**TASK**
In the material below, count the lines where the word "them" appears. Nothing but the number, please.

**RECORDS FOR PROCESSING**

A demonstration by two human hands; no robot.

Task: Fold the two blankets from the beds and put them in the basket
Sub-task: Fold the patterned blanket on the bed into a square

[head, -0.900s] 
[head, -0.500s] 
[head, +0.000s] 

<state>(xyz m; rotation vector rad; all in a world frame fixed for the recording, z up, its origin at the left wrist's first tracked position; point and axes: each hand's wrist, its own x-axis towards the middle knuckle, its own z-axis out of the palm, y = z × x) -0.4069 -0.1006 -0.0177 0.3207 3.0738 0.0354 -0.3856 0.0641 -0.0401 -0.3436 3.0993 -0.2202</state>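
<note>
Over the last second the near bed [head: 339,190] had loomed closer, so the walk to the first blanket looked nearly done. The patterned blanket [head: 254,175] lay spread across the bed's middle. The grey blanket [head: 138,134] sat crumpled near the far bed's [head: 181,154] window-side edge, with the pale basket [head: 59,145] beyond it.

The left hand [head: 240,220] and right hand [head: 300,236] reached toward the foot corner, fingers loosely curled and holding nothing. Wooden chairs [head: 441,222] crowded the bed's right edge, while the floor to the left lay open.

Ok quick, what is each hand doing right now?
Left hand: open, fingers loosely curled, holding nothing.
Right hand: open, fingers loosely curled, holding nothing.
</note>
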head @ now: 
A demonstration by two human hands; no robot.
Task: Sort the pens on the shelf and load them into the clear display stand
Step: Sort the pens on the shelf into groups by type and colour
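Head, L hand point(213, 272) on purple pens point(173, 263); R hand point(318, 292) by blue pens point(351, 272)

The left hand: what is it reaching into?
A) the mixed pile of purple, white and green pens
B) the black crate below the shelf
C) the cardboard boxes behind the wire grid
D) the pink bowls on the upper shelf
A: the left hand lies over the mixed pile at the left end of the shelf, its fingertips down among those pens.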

**YOUR SOLUTION**
2